Faces started showing up in designs at CHA Winter 2010. Most notably there was a large showing of stamp designs that were cute cartoon drawings of children (think Precious Moments) such as the designs seen at CHA Winter by Stampavie. But that style, which has always existed in the stamping market but had disappeared in the scrapbook market for a few years, is now returning to products like scrapbook paper and stickers again at CHA Summer. And faces aren’t only on actual people – they’re showing up on animals and even inanimate objects too.
Wood (both printed grain and the real thing) is also becoming more popular, part of the twin vintage and domestic-themed trends. Birds have been trendy as part of both the vintage look and the emerging return of “cute” that has traditionally been associated with stamping. For CHA Summer, it looks like peacocks may be the bird of choice for many product designers (for an example see the Hollywood Vogue line by Webster’s Pages).
And for everyone that thinks attending CHA is just one big party…well, it’s at least going to look like a big party at CHA Summer as the trend from CHA Winter of banners (both in product design and booth samples) continues on. (Party on?)
Our last design trend also was in evidence at CHA Winter, and draws on nostalgia for 1950’s glamour. (Mad Men, anyone?) Even the most devoted Francophile may be sick of seeing the Eiffel Tower after CHA, because scrapbook companies seem to be growing up a whole forest of the legendary icon of glamour. This trend is evident even at companies not typically known for their heavily vintage look (such as in 3 Bugs In A Rug’s new A Trip To Paris line).
Hand in hand with a growth in interest in stamping, we are seeing a continued growth in interest in cardmaking. This interest is somewhat driven by the duel forces of the economy (handmade cards can be a way to save money) as well as the rising interest in handmade gifts.

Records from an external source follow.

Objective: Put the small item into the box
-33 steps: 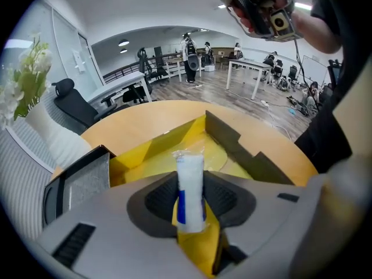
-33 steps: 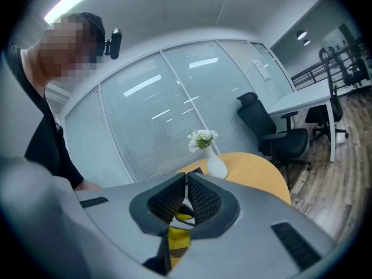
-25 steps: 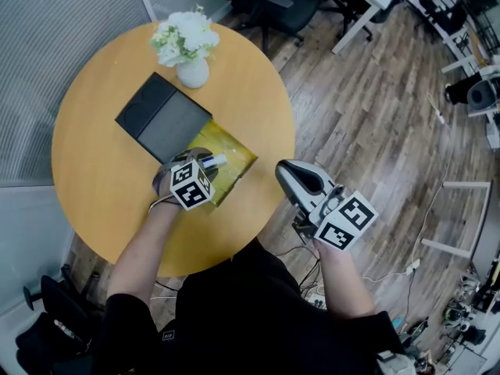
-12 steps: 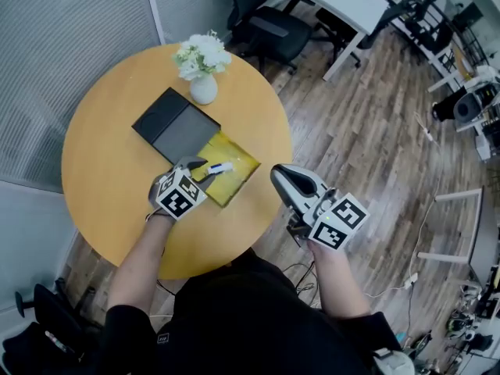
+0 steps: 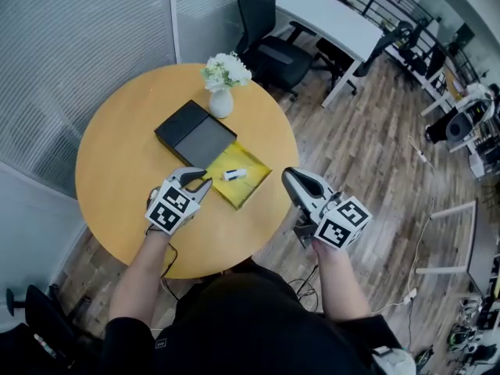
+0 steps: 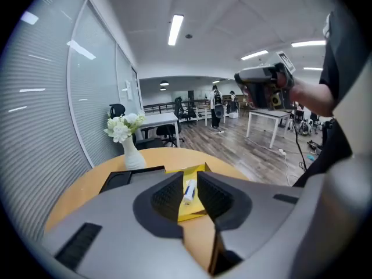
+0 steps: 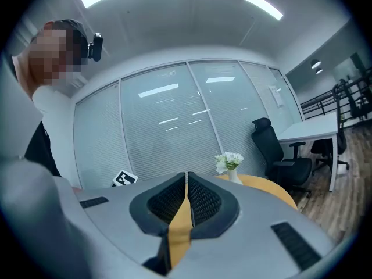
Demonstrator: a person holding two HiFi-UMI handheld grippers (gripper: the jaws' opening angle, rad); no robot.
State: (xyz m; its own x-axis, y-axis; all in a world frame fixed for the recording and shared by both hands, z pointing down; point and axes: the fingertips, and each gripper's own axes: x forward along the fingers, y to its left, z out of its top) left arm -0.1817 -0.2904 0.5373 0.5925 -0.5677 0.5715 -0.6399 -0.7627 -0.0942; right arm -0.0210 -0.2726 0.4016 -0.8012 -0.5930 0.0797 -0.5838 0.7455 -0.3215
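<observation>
Head view: the small item [image 5: 234, 175] lies inside the yellow box [image 5: 248, 192] on the table [image 5: 117, 170], at 2 o'clock from the left gripper [image 5: 200, 183], so the placing looks done.
Left gripper view: its fingers [image 6: 165, 196] have just been closing and stand slightly apart, with nothing between them.
Right gripper view: the right gripper [image 7: 186, 182] idles, unneeded, with its fingers pressed together on nothing.

White flower vase [image 5: 221, 102] on round wooden table [image 5: 117, 174]; black office chair [image 5: 273, 51] beyond.

Bright, even office light from long white ceiling strip lamps [image 6: 175, 29]; soft shadows, sharp focus, strong fisheye bending, dark corners.
</observation>
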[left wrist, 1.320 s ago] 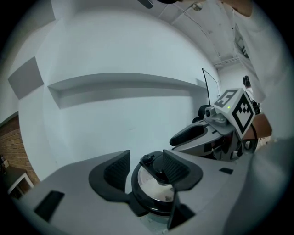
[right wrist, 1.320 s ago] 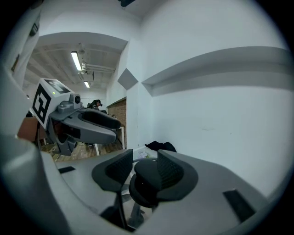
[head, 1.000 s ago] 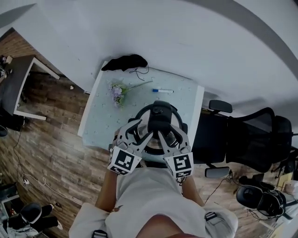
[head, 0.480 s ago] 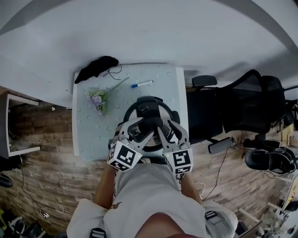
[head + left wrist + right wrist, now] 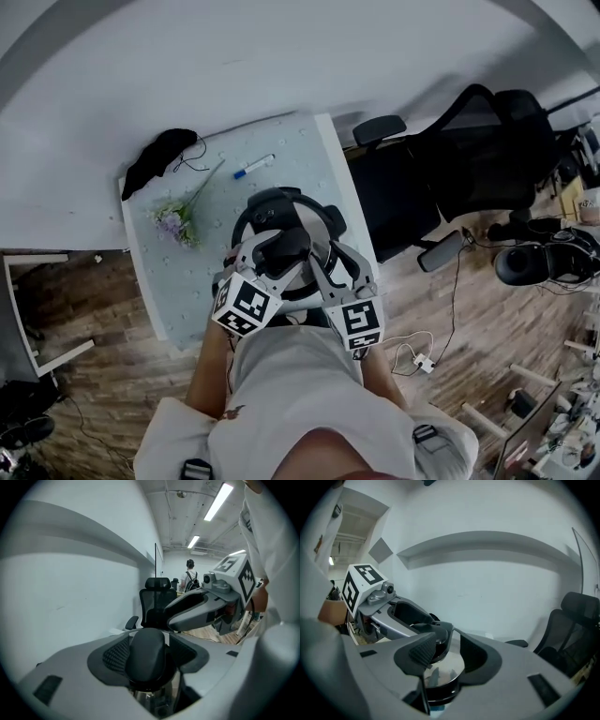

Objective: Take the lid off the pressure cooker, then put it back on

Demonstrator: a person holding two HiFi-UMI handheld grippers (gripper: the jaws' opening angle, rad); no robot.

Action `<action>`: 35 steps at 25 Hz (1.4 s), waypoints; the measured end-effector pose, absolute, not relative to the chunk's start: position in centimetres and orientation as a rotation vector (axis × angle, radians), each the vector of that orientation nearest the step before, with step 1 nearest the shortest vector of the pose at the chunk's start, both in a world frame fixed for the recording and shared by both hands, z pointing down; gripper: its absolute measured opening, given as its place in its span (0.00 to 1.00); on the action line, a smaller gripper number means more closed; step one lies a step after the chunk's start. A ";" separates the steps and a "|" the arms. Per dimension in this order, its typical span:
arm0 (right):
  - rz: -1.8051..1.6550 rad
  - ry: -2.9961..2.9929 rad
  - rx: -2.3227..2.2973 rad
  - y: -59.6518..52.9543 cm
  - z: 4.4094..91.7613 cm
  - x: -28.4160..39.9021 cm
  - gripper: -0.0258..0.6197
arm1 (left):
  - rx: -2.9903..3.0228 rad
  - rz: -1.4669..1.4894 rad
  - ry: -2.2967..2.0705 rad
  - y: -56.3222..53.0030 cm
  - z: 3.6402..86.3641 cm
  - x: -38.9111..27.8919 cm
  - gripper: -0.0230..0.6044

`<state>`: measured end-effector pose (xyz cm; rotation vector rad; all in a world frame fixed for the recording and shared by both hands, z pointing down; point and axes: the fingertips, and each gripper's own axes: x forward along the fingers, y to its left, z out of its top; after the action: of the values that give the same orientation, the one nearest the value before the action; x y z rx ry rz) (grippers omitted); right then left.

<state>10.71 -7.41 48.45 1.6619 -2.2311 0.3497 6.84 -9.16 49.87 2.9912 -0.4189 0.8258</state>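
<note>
The pressure cooker [image 5: 314, 217] stands on the pale table [image 5: 178, 281], just left of the middle of the head view and near the table's lower right edge. Its shiny lid [image 5: 440, 670] sits on top of the pot, with the black handle [image 5: 147, 656] running across it.

The left gripper [image 5: 149, 644] reaches over the cooker from the lower left. Its jaws stand apart and have just been opening. The black handle lies between them, with a ribbed pad on each side of it, and no firm clamp shows. The right gripper [image 5: 443, 656] comes in from the lower right, just beside the left one. Its jaws are also apart, and the bright top of the lid and the end of the handle show in the gap. Its left pad [image 5: 423, 652] is close to the handle, but whether it touches cannot be told.

In the head view's upper left, a bunch of flowers [image 5: 173, 223] lies on the table, a pen [image 5: 253, 166] lies above the cooker, and a black cloth [image 5: 157, 157] sits at the far corner. A black office chair [image 5: 412, 187] stands to the right of the table.
</note>
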 end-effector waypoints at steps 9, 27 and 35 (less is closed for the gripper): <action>0.381 -2.178 1.733 -7.3 49.0 10.4 0.29 | 2.944 0.887 -0.285 -9.9 51.2 7.2 0.50; 0.405 -2.099 1.784 -7.7 49.4 10.5 0.29 | 2.919 1.036 -0.105 -9.6 53.7 8.0 0.48; 0.408 -2.085 1.781 -7.8 49.4 10.4 0.29 | 2.936 1.063 0.003 -9.4 53.6 8.0 0.47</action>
<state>10.36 -7.81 49.36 1.7814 -2.0847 0.4082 8.01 -9.42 53.59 2.9364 0.0029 1.0633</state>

That rising interest in handmade gifts is driving growth in the introduction of kits and products for creating projects like mini-albums that make excellent homemade gifts. Many of these albums are themed for the events that would inspire gift-giving: babies, weddings, holidays, etc. Recipe album kits, like the new Kitschy Kitchen collection from Melissa Frances, also continue to be popular as both gifts and family history projects.
ATC’s are another area of surprising growth. 7 Gypsies was onto this trend early in the scrapbook market with their display spinner. Now scrapbookers are becoming more aware of ATC’s as an artistic outlet and fun activity to share with friends as companies like Ranger and Stamper’s Anonymous, both promoted by the stellar Tim Holtz, are producing stamps and supplies for creating ATC’s.

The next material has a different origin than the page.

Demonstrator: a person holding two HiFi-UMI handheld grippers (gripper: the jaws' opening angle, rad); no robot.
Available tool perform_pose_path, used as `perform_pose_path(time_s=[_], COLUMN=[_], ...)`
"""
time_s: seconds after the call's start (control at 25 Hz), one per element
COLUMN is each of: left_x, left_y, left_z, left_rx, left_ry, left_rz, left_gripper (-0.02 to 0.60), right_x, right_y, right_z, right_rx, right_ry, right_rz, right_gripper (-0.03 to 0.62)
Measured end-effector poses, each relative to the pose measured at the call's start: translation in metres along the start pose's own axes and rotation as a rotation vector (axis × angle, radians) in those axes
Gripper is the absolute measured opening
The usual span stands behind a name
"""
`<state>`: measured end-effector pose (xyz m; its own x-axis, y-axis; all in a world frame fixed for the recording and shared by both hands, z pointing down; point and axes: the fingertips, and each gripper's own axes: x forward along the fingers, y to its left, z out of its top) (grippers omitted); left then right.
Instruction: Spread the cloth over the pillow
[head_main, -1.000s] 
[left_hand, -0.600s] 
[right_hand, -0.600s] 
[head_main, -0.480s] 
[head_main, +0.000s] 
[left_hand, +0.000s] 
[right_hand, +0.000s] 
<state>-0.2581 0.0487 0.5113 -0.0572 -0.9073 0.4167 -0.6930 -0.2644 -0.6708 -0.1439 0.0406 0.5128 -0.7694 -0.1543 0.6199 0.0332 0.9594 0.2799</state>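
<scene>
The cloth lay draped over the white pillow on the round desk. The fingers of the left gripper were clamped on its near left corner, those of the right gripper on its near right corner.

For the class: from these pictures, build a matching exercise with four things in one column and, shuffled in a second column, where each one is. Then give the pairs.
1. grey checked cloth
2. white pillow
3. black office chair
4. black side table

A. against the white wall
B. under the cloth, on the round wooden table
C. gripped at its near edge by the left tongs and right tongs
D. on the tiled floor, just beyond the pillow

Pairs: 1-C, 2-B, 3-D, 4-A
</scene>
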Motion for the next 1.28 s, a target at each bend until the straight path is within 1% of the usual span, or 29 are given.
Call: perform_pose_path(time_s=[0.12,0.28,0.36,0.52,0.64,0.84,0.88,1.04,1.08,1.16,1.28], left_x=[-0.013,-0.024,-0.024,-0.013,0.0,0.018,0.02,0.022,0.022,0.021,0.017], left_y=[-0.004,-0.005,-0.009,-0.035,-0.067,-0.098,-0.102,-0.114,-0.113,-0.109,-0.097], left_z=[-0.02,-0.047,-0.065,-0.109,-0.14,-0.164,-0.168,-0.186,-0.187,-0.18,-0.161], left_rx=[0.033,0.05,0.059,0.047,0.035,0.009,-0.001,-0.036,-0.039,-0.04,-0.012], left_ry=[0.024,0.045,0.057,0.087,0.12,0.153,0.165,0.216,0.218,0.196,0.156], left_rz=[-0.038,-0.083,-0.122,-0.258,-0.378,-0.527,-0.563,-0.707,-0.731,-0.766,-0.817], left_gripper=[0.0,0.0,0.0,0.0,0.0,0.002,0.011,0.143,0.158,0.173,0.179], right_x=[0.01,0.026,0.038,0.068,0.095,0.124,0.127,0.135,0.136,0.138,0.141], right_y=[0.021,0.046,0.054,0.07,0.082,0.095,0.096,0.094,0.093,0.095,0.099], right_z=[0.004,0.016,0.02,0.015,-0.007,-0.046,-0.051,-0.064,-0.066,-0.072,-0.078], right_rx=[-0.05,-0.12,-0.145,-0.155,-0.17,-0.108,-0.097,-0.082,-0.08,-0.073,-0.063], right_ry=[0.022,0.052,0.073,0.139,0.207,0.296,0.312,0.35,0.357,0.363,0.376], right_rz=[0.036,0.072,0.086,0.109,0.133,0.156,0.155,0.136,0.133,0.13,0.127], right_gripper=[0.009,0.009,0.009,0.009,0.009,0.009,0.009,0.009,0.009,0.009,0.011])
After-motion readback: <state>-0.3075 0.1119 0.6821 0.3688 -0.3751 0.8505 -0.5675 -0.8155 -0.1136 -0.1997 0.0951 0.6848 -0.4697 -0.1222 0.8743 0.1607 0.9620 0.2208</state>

As we started seeing at the past several shows, embellishments are still based largely on paper (stickers, tags, and chipboard), a more affordable option for both vendor and consumer than previous lines that were heavy on metals and other more costly items.
Lines are still largely smaller (pun intended) with a few exceptions. Double-sided papers are taking the place of lines with a dozen or more papers previously. It’s now not uncommon for boutique lines to have only 4 double-sided papers (or even only single-sided ones). And that small size extends to embellishments as well. Fewer are being offered as vendors are slimming back their development and carrying costs. And packages are on a diet, being offered in smaller sizes to keep purchase prices down for both wholesale and consumer buyers.

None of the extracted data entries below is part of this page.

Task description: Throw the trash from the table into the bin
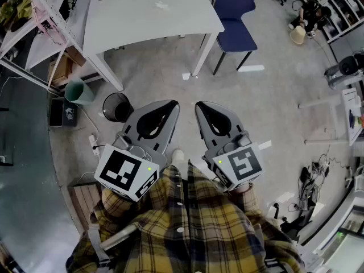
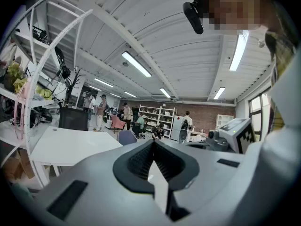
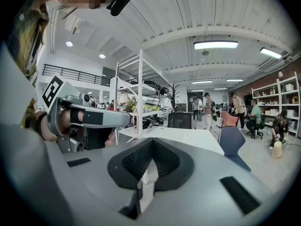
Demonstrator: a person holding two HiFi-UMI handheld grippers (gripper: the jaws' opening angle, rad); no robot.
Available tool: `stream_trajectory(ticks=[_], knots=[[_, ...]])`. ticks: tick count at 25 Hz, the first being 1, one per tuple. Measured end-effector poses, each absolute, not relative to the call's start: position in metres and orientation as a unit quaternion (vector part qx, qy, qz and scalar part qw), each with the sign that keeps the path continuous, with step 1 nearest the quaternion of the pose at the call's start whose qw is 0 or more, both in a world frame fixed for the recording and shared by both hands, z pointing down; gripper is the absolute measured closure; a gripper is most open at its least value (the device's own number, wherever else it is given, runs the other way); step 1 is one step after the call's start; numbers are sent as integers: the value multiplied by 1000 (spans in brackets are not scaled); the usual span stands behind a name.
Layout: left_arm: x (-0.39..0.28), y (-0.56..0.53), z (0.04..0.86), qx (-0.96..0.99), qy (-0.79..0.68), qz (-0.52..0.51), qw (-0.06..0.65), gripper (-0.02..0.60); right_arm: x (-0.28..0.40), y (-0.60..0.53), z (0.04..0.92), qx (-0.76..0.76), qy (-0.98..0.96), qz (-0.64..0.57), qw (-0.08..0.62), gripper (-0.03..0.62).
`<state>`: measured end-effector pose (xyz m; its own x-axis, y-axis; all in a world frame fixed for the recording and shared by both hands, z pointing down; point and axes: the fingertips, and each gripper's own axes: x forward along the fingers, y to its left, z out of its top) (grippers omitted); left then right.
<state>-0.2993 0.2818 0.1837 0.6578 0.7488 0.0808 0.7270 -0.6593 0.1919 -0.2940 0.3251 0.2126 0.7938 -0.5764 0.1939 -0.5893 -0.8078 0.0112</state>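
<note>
Pre-reach step. Holding left gripper (image 1: 168,106) and right gripper (image 1: 202,106) near body (image 1: 187,220), fingers of both pressed together, empty. Spotting small pale crumpled scrap (image 1: 162,5) far on white rectangular surface (image 1: 131,16), black round mesh bin (image 1: 116,107) on floor (image 1: 273,95) near left. Next: approach, spread fingers, grab scrap.

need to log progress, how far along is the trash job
Nothing looks done: a small pale scrap lies on the white table. Nothing is in hand: the left gripper and right gripper are both shut and empty, held short of the table. Left to do: pick up the scrap and drop it in the black bin on the floor.
</note>
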Motion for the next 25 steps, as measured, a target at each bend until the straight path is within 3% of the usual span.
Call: stream_trajectory(ticks=[25], knots=[[-288,305,200,922,372,89,61,574,-279,353,232,939,-331,95,20,595]])
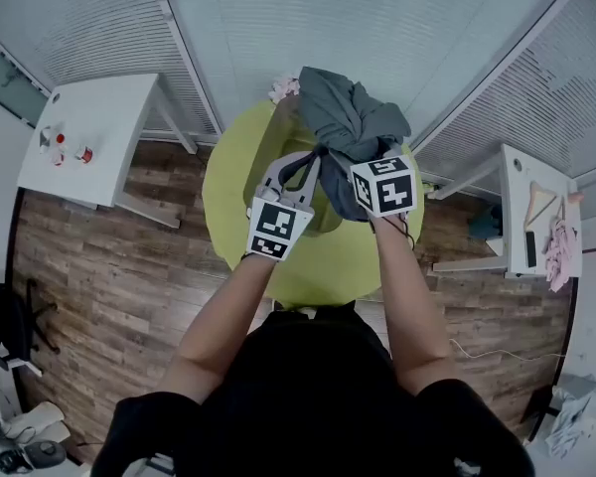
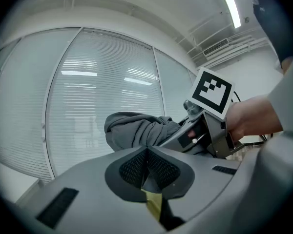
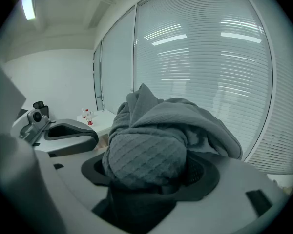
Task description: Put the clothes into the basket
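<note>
A grey garment point(image 1: 353, 117) is bunched up above the round yellow-green table point(image 1: 233, 197). My right gripper point(image 3: 149, 172) is shut on a thick ribbed fold of the garment point(image 3: 151, 145), with the jaws held wide by the cloth. In the head view its marker cube point(image 1: 384, 185) sits just right of the hanging dark cloth. My left gripper point(image 1: 315, 159) points at the same pinched spot from the left. Its pads point(image 2: 136, 167) are pressed together directly under the bundle point(image 2: 136, 129). I cannot tell whether a thin fold is caught between them.
A white table point(image 1: 99, 127) with small bottles point(image 1: 84, 154) stands at the left. Another white table point(image 1: 536, 207) at the right carries a hanger and a pink cloth point(image 1: 561, 251). Something pink point(image 1: 283, 89) lies behind the round table. Blinds line the far wall.
</note>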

Celebrity names being used increasingly to market product lines. Five years ago only a few product lines were marketed under so-called “signature” names. Now, the practice is growing by leaps and bounds in the scrapbook industry. Recent examples include the signing of Jenni Bowlin to create signature colors for Ranger, and Teresa Collins signing with Photocentric to put her name on their Stampmaker machine.